A Mata Atlântica, um dos biomas mais ameaçados no Brasil, também sofreu danos significativos. As florestas protegidas foram destruídas ou danificadas. Os danos abrangeram a mata primária e a vegetação secundária em estágios intermediários e avançados de regeneração.
Próximos passos
Na semana passada, o jornal O Globo relatou que a proposta de retomada das atividades de mineração pela Samarco na região tem sido uma questão de discordância séria entre ela e os proprietários da empresa, a Vale e a BHP Billiton.
O CEO Murilo Ferreira, da Vale, declarou que o reinício da exploração de minérios pela Samarco não é viável devido à sua utilização atual de barragens de rejeitos contra a corrente.

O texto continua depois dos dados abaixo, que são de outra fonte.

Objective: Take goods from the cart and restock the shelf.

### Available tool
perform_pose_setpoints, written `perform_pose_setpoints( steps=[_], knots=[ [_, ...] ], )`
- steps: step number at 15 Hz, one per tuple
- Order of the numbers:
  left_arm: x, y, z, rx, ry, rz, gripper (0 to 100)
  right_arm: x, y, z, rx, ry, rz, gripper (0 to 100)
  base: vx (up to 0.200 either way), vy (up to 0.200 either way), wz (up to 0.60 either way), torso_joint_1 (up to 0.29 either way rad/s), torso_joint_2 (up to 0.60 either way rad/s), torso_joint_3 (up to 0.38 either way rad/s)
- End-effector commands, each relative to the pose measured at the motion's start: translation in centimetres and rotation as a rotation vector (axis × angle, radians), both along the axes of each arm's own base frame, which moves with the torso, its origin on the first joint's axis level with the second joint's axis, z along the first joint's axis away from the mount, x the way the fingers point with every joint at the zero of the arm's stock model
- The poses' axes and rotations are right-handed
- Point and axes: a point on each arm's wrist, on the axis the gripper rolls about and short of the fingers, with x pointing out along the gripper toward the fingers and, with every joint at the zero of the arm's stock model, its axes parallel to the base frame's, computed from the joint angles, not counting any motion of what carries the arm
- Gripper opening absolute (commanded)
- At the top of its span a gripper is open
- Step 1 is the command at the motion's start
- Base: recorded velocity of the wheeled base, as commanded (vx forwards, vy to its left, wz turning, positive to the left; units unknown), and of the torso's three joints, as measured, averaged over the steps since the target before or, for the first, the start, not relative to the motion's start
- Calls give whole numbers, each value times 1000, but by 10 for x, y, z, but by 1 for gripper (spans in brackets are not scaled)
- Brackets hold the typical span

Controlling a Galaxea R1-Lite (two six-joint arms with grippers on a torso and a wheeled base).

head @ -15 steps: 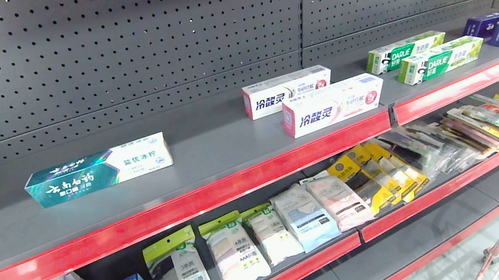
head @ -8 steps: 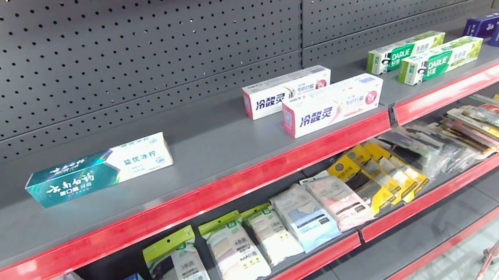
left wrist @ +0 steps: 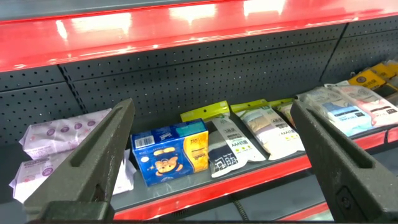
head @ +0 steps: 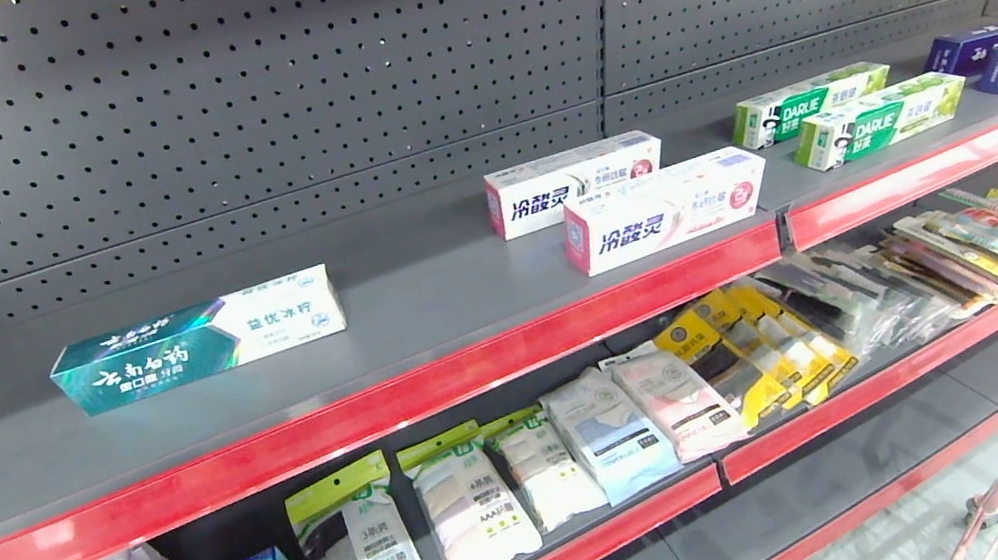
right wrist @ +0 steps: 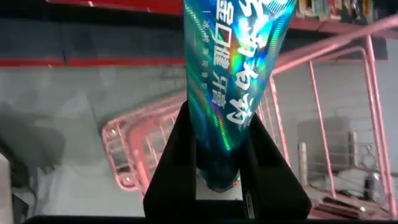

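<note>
The right jaws are clamped on the near end of a long teal holographic toothpaste box (right wrist: 233, 81), gripping it from both sides. The rest of the box sticks out past their tips above the pink wire cart (right wrist: 134, 146). A matching teal-and-white toothpaste box (head: 195, 341) lies on the grey top shelf (head: 424, 318). The left jaws stand wide apart, holding nothing, facing a blue-and-yellow carton (left wrist: 171, 152) on the lower shelf (left wrist: 273, 169).

Chinese lettering, large: teal toothpaste box (head: 195, 341) on the top shelf (head: 419, 283), white-pink boxes (head: 665, 212), holographic teal box (right wrist: 233, 68). Latin capitals: green boxes (head: 877, 117). Barcode: blue carton (left wrist: 171, 152).
</note>
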Motion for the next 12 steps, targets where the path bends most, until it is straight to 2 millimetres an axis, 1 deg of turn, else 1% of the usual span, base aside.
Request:
perform_pose_setpoints(
  steps=[1, 3, 6, 8, 9, 11, 12],
  knots=[
    [0, 0, 0, 0, 1, 0, 100, 5, 21, 8, 58, -82, 80, 0, 0, 0, 0, 0, 0, 0],
    [0, 0, 0, 0, 1, 0, 100, 3, 34, 12, 143, -122, 100, 0, 0, 0, 0, 0, 0, 0],
    [0, 0, 0, 0, 1, 0, 100, -4, 42, 13, 230, -154, 87, 0, 0, 0, 0, 0, 0, 0],
    [0, 0, 0, 0, 1, 0, 100, -8, 43, 14, 219, -179, 17, 0, 0, 0, 0, 0, 0, 0],
    [0, 0, 0, 0, 1, 0, 100, -10, 48, 17, 246, -204, -23, 0, 0, 0, 0, 0, 0, 0],
    [0, 0, 0, 0, 1, 0, 100, -15, 56, 21, 343, -251, -51, 0, 0, 0, 0, 0, 0, 0],
    [0, 0, 0, 0, 1, 0, 100, -20, 59, 23, 364, -272, -67, 0, 0, 0, 0, 0, 0, 0]
  ],
)
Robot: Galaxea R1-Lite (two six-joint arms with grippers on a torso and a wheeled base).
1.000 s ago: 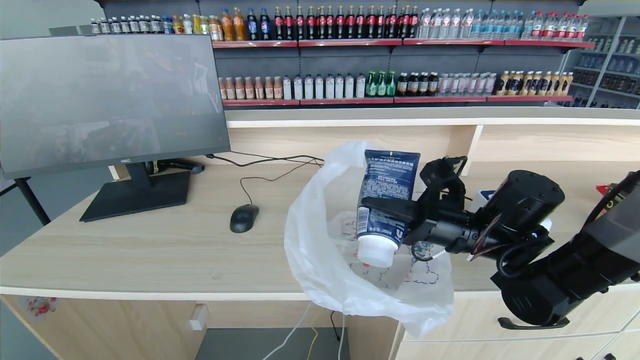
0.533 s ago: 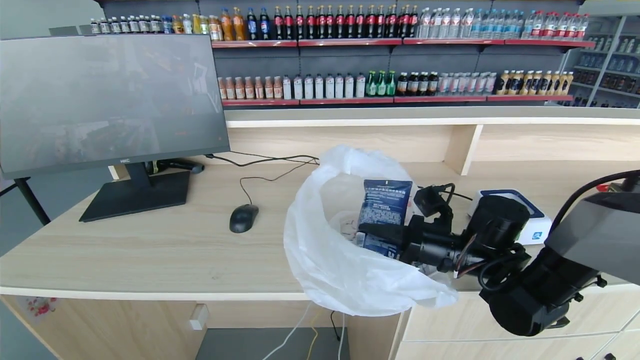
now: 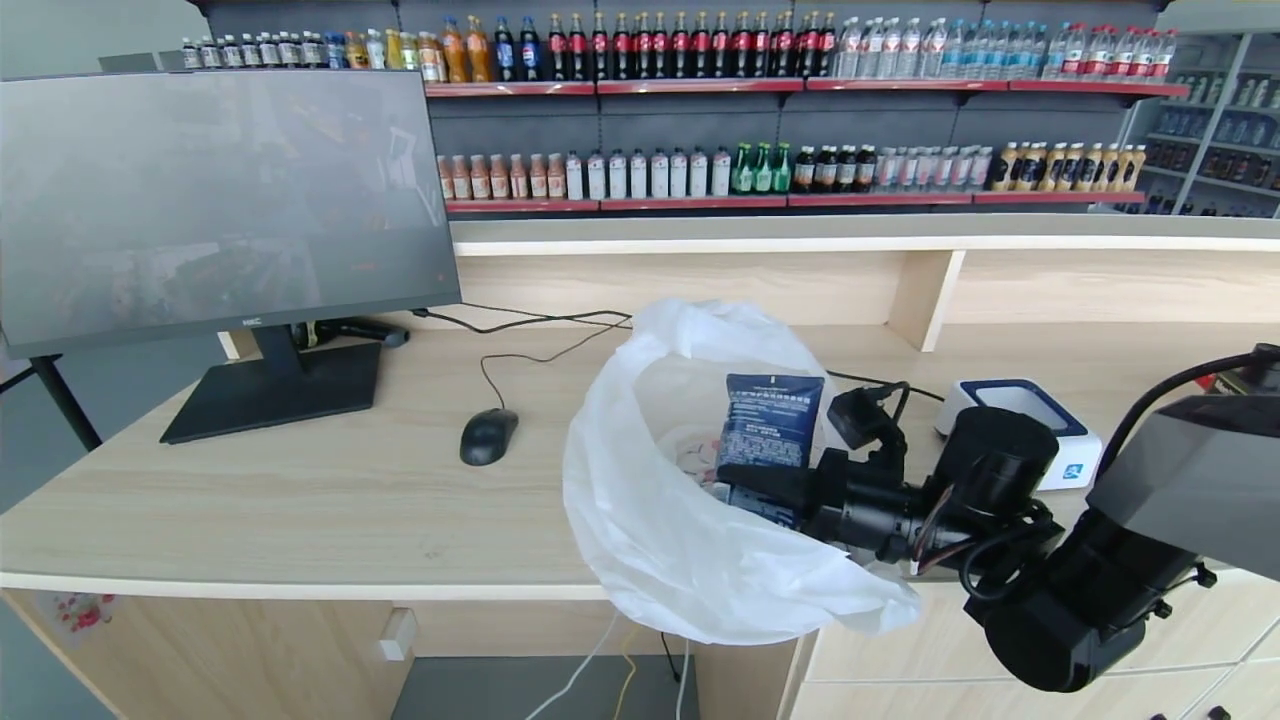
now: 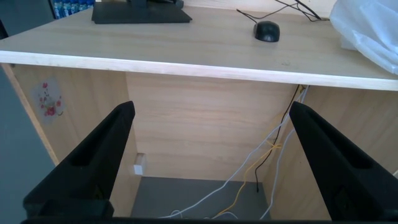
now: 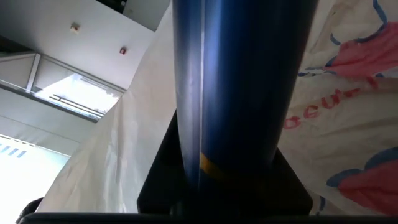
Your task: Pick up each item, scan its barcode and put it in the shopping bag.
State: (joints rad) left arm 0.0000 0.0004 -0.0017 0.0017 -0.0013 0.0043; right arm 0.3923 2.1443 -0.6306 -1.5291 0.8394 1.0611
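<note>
The right end effector pinches the dark blue tube near its lower end, with 1 finger across the front. The tube stands upright inside the white shopping bag, its flat top showing above the bag's near rim. The bag sits at the front edge of the desk, a white scanner just to its right and a black mouse to its left. The left end effector hangs spread and empty below the desk's front edge.
</note>
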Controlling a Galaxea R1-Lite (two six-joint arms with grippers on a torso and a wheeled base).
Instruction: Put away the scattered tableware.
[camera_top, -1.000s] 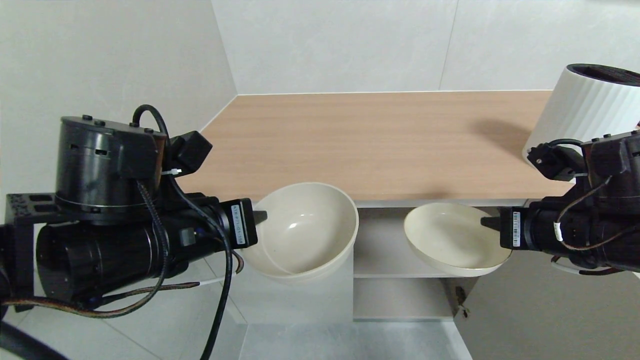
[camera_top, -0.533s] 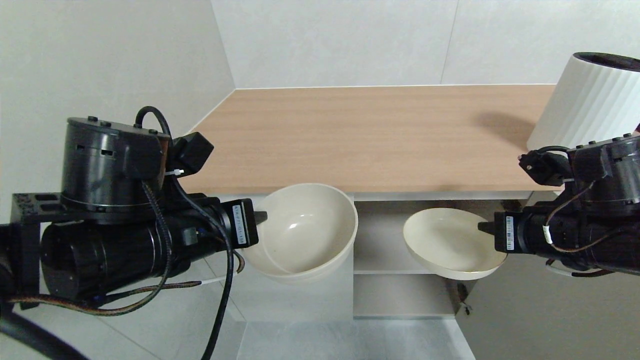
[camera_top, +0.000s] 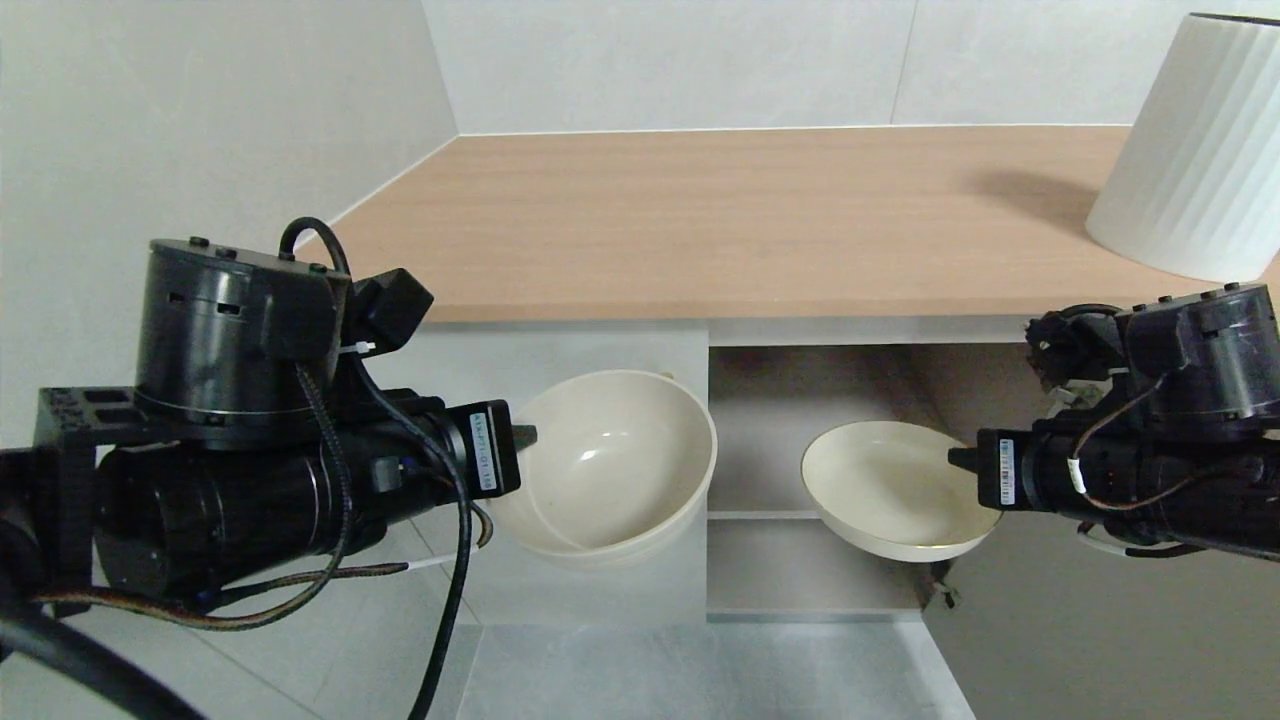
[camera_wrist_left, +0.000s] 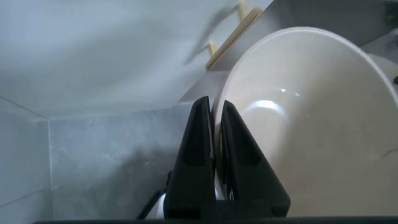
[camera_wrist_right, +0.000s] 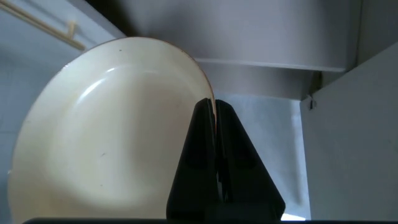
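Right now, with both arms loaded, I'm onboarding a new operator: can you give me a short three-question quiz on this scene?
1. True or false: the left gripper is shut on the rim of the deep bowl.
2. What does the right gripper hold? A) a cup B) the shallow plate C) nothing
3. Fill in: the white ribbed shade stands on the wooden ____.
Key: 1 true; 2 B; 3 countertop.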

Mas o diretor de integridade corporativa da Vale, Clóvis Torres, anteriormente defendeu o rápido regresso das operações da Samarco. A empresa “está completamente estagnada e precisa gerar novamente o dinheiro dos impostos, empregos e riqueza”, declarou. Este último parecer também é compartilhado por Fernando Coelho Filho, Ministro de Minas e Energia. Ele afirmou que a Samarco pode ter sua licença revista de forma a retornar à operação no início de 2017.
Em novembro, o MPF irá provavelmente fazer recomendações, tanto para o Congresso como para os Ministérios de Minas e Energia e Meio Ambiente, quanto as mudanças necessárias a fim de melhorar as regulamentações de segurança das barragens.
No que diz respeito ao processo contencioso contra as empresas e os indivíduos acusados, o promotor federal Sampaio foi cauteloso sobre os próximos passos: “O estágio atual do caso é muito complicado. Agora, [aguardamos] a resposta oficial do acusado”.